## Exercise
Because the material must match the original, reproduce every line of it exactly.

## Data excerpt
━━━━━━
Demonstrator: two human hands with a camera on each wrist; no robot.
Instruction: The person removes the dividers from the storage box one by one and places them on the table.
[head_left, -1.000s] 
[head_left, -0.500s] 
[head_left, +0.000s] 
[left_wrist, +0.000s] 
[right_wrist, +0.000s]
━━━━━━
## Written answer
Demonstrator: two human hands with a camera on each wrist; no robot.
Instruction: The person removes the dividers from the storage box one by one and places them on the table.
[head_left, -1.000s] 
[head_left, -0.500s] 
[head_left, +0.000s] 
[left_wrist, +0.000s] 
[right_wrist, +0.000s]

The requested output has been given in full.